Es gibt keinen klaren Gewinner in der MongoDB vs. MySQL-Debatte. Jede Datenbank verfügt über einzigartige Funktionen und Vorteile, weist jedoch auch bestimmte Einschränkungen auf. Die Wahl zwischen MongoDB und MySQL hängt im Wesentlichen von Ihren Datenspeicheranforderungen und Skalierbarkeitsanforderungen ab.

Wenn Sie mehr über Full-Stack-Softwareentwicklung erfahren möchten, sehen Sie sich das PG-Diplom in Full-Stack-Softwareentwicklung von upGrad & IIIT-B an, das für Berufstätige konzipiert ist und mehr als 500 Stunden strenge Schulungen, mehr als 9 Projekte und mehr bietet Aufgaben, IIIT-B-Alumni-Status, praktische praktische Schlusssteinprojekte und Arbeitsunterstützung bei Top-Unternehmen.

Wir hoffen, das hilft!

Wann sollten Sie MongoDB oder eine andere NoSQL-Datenbank verwenden?
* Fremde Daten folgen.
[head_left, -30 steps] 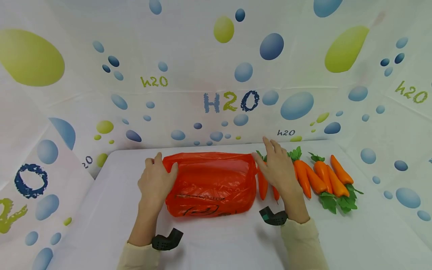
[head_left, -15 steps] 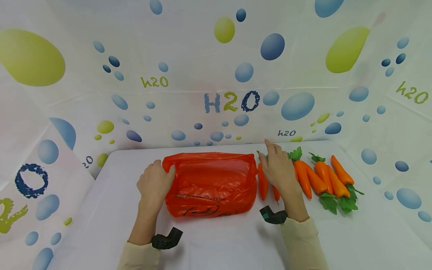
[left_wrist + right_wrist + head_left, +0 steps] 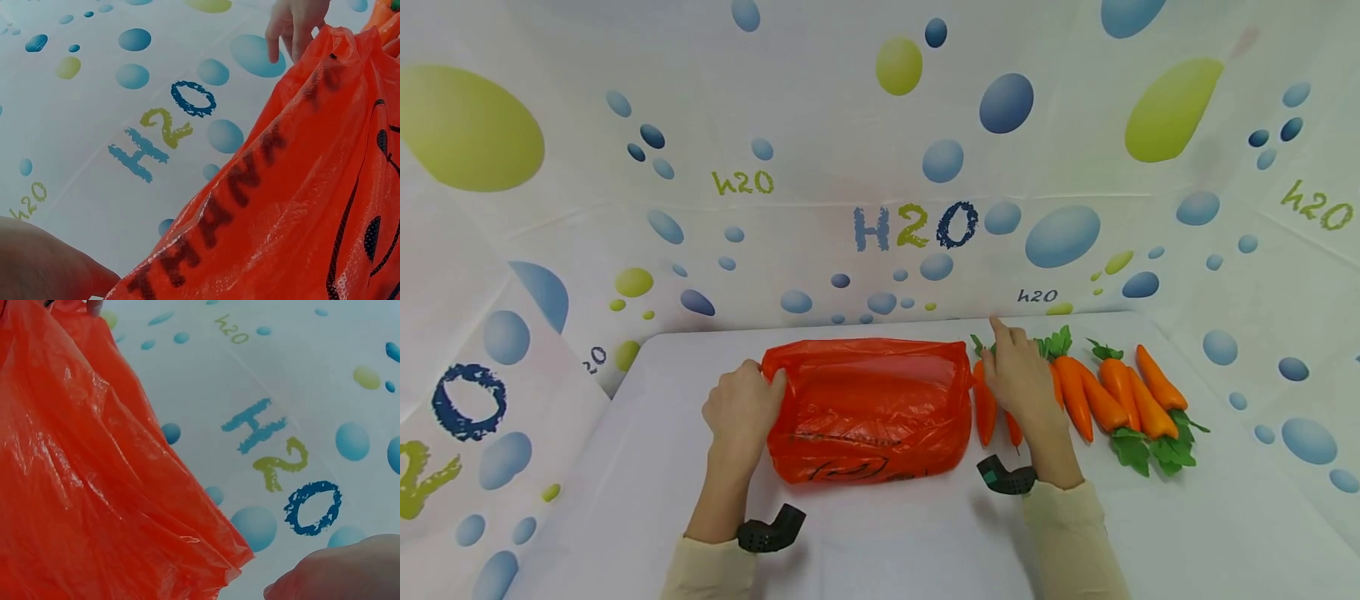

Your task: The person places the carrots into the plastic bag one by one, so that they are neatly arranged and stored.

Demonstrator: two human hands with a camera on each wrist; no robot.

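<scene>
- Closest to me: two cream sleeves point(image 3: 1075, 533), with two wrist cameras point(image 3: 771, 529), one per arm.
- Two hands. The left hand point(image 3: 741, 404) is at the bag's left end, fingers curled, thumb over the plastic; can't tell if it's actually pinching. The right hand point(image 3: 1021, 379) is loose and holding nothing, above the carrots, just beside the bag's far right corner.
- One red plastic bag point(image 3: 872, 400), flat on the white tablecloth point(image 3: 880, 542) between the hands, "THANK" printed on it. To me the step in hand looks like getting hold of that bag. Next move calls for a gentle pinch at the edge, imo, since the plastic looks flimsy.
- Right of the bag, carrots point(image 3: 1075, 400) with leafy greens. I count at least seven, but the right hand hides some.
- Way back: one bubble-print H2O backdrop point(image 3: 835, 242).
</scene>
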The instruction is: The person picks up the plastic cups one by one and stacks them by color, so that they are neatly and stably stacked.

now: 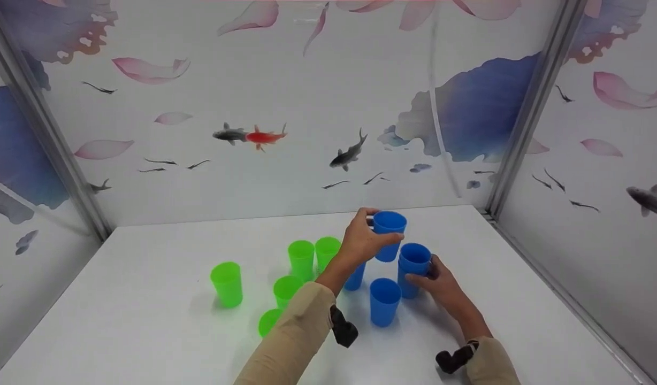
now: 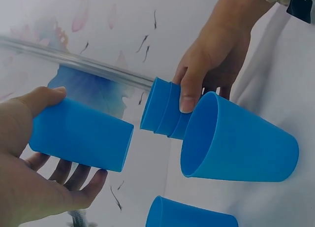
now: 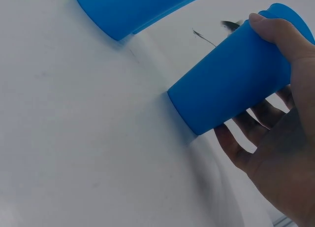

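My left hand [image 1: 360,240] holds a blue cup [image 1: 387,248] upright and raised above the table, thumb on the near side and fingers around the far side. To its right, my right hand [image 1: 441,283] grips a stack of nested blue cups [image 1: 409,286] standing on the table. The stacked rims show one above another in the left wrist view, beside the thumb of the right hand [image 2: 216,59]. Just in front of the stack stands a single blue cup [image 1: 384,305]. Another blue cup [image 1: 354,279] is partly hidden behind my left wrist.
Several green cups stand left of my left forearm, among them a lone one [image 1: 227,286] farthest left and a pair [image 1: 301,259] toward the back. My sleeve partly covers the nearest green cup [image 1: 269,322]. Printed panels [image 1: 285,182] enclose the white table [image 1: 146,321].
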Available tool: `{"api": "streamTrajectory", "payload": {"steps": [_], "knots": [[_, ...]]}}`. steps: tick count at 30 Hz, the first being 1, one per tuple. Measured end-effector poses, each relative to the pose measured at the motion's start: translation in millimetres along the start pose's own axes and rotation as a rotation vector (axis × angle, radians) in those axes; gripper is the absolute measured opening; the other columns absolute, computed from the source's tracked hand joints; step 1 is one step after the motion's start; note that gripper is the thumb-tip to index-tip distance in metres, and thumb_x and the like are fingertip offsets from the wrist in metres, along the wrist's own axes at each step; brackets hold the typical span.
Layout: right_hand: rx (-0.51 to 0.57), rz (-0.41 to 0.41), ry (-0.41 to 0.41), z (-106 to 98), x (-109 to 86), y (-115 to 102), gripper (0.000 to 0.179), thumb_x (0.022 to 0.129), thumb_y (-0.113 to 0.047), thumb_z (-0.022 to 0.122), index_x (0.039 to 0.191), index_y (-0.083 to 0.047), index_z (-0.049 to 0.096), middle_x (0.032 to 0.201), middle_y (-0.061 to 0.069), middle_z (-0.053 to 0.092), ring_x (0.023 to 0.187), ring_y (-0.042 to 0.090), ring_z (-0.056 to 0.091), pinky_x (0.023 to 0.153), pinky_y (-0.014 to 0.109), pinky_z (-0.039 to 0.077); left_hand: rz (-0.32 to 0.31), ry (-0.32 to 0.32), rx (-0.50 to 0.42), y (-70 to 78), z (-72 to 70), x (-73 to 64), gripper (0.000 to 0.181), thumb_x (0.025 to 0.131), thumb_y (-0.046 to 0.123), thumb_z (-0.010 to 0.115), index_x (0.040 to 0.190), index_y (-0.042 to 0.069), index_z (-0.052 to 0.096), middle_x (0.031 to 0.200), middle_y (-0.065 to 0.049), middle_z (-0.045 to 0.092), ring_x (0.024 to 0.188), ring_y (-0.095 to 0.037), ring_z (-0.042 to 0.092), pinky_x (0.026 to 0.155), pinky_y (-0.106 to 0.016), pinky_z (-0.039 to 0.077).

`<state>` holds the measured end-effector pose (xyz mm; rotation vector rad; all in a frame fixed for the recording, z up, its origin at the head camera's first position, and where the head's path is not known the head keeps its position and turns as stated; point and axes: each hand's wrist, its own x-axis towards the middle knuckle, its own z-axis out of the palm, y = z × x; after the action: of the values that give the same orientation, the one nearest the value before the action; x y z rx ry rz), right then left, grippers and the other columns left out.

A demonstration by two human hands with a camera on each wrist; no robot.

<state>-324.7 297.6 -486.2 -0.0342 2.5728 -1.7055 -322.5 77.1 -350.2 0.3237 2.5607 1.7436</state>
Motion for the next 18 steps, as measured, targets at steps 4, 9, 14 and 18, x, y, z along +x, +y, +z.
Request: {"api": "streamTrajectory", "payload": {"steps": [4, 9, 14, 18], "knots": [[0.010, 0.007, -0.003, 0, -0.9, -1, 0.093, 0.089, -0.050, 0.072, 0.156, -0.013, 0.020, 0.163, 0.021, 0.029, 0.151, 0.046, 0.025, 0.119, 0.065, 0.024, 0.036, -0.001, 0.000, 7.5, 4.6, 1.0, 0.072, 0.085, 0.038, 0.079, 0.144, 0.015, 0.045, 0.146, -0.013, 0.054, 0.131, -0.033, 0.057, 0.104, -0.051, 0.052], [0.004, 0.013, 0.001, -1, -0.5, -2, 0.094, 0.088, -0.052, 0.072, 0.157, -0.014, 0.020, 0.163, 0.020, 0.028, 0.151, 0.046, 0.024, 0.119, 0.065, 0.023, 0.059, 0.000, -0.008, 16.0, 9.7, 4.3, 0.074, 0.084, 0.039, 0.079, 0.146, 0.016, 0.045, 0.148, -0.012, 0.053, 0.133, -0.033, 0.056, 0.105, -0.052, 0.051], [-0.003, 0.016, 0.004, -2, -1.0, -1, 0.097, 0.087, -0.054, 0.071, 0.157, -0.013, 0.018, 0.164, 0.021, 0.027, 0.152, 0.046, 0.023, 0.118, 0.065, 0.024, 0.048, -0.008, -0.042, 16.9, 18.4, 7.4, 0.074, 0.084, 0.038, 0.079, 0.146, 0.018, 0.046, 0.148, -0.011, 0.053, 0.134, -0.033, 0.055, 0.106, -0.053, 0.050], [-0.012, 0.024, 0.007, -2, -2.2, -1, 0.102, 0.085, -0.058, 0.071, 0.158, -0.014, 0.015, 0.165, 0.019, 0.025, 0.152, 0.046, 0.023, 0.118, 0.065, 0.024, 0.037, -0.010, -0.062, 15.8, 26.9, 9.7, 0.072, 0.084, 0.038, 0.079, 0.146, 0.019, 0.047, 0.147, -0.009, 0.054, 0.133, -0.032, 0.055, 0.106, -0.052, 0.051]]}}
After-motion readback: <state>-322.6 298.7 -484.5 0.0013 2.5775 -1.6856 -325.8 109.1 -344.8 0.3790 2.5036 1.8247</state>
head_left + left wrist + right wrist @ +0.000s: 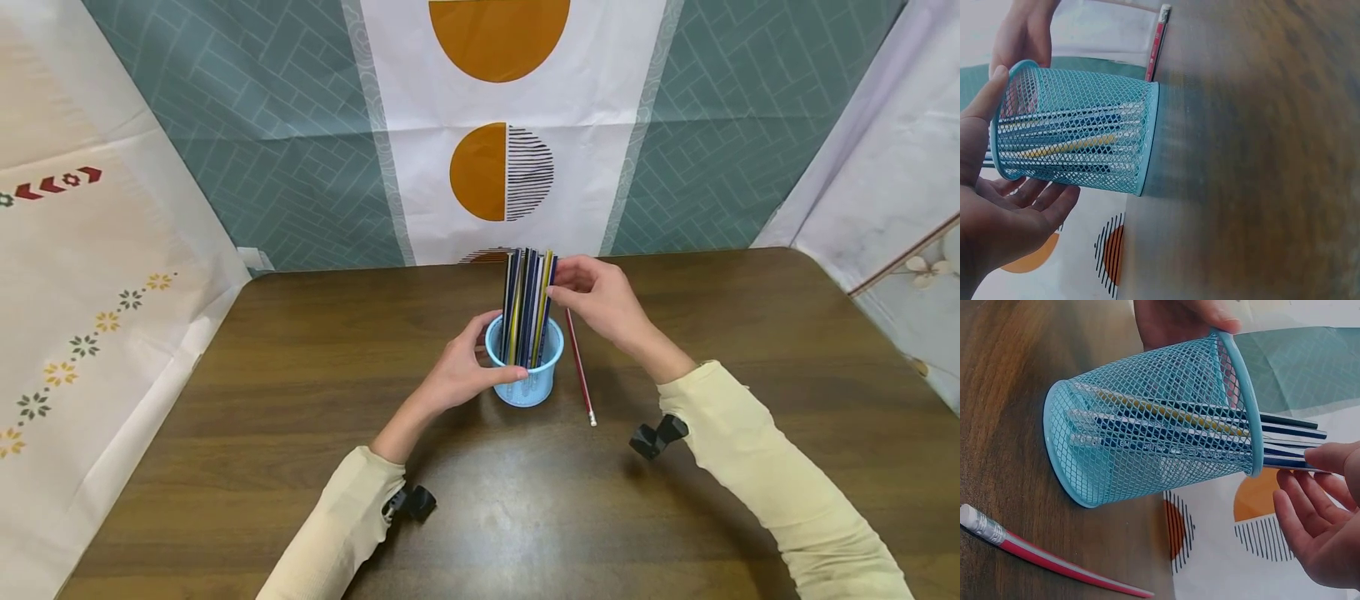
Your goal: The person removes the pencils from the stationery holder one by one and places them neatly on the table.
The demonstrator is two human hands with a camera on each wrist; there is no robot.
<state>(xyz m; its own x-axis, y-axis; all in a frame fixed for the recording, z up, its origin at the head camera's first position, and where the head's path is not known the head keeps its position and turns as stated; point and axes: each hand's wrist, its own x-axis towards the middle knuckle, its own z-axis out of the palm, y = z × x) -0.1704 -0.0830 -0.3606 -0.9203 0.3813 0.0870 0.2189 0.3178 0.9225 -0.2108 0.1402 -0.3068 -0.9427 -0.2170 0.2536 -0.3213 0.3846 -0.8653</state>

Sie sollten MongoDB verwenden, wenn Sie Geschäftsanwendungen im Internet erstellen. Es hilft bei der Skalierung und schnellen Updates. Es hilft auch bei der Erstellung skalierbarer Projekte mit agilen Methoden und unterstützt Anwendungen, die eine schnelle iterative Entwicklung erfordern. Es hilft bei der Skalierung des Projekts und der Bewältigung eines hohen Lese- und Schreibverkehrs in der Anwendung. MongoDB hilft bei der horizontalen Skalierung, indem es Daten auf mehrere Systeme verteilt, Sharding durchführt und Operationen mit hohem Durchsatz mit großen Datenmengen durchführt. Das Daten-Repository kann auf eine viel größere Größe skaliert werden und die Anwendung kann den Bereitstellungsprozess schnell mit den geschäftlichen Änderungen weiterentwickeln.

Welche Arten von Beziehungen gibt es in MySQL?

Eine Datenbankbeziehung gibt an, wie Daten in einer Beziehung mit Daten in einer anderen Beziehung zusammenhängen. Ein Schlüssel in einer Relation bezieht sich normalerweise auf einen Schlüssel in einer anderen Relation. Zwei Relationen in einer Datenbank können auch beziehungslos sein. Es gibt drei Arten von MySQL-Beziehungen: One-to-One (1:1), One-to-Many (1:N), Many-to-Many (M:N). Wenn nur ein Attribut einer Tabelle mit einem Attribut einer anderen Tabelle in Beziehung steht, spricht man von einer 1:1-Beziehung. Wenn ein Attribut einer Tabelle mit mehreren Attributen einer anderen Tabelle in Beziehung steht, spricht man von einer 1:N-Beziehung. Wenn mehrere Attribute mit mehreren Attributen einer anderen Tabelle in Beziehung stehen, spricht man von einer M:N-Beziehung.

Was sind die Vorteile der Verwendung von MySQL?

MySQL ist eine Datenbankverwaltungsdienstanwendung für Webserver. Seine Flexibilität, Leistung, Indizierung, Suche usw. Es kann mit den geschäftlichen Veränderungen wachsen, da es hochgradig skalierbar ist. Es ist auf allen Betriebssystemen lauffähig und dadurch sehr flexibel. Es bietet leistungsstarke SQL-Funktionen auf Unternehmensebene. Es bietet Funktionen wie Ansichten, Unterabfragen und gespeicherte Prozeduren. Es bietet Volltextindizierung und -suche. Es verfügt über ein Abfrage-Caching, das seine Geschwindigkeit erhöht. Es kann eine Replikation eines SQL-Servers auf verschiedenen Systemen erstellen, was die Zusammenarbeit an einem Projekt erleichtert. Es bietet auch Konfigurations- und Sicherheitsfunktionen für die Datenbank.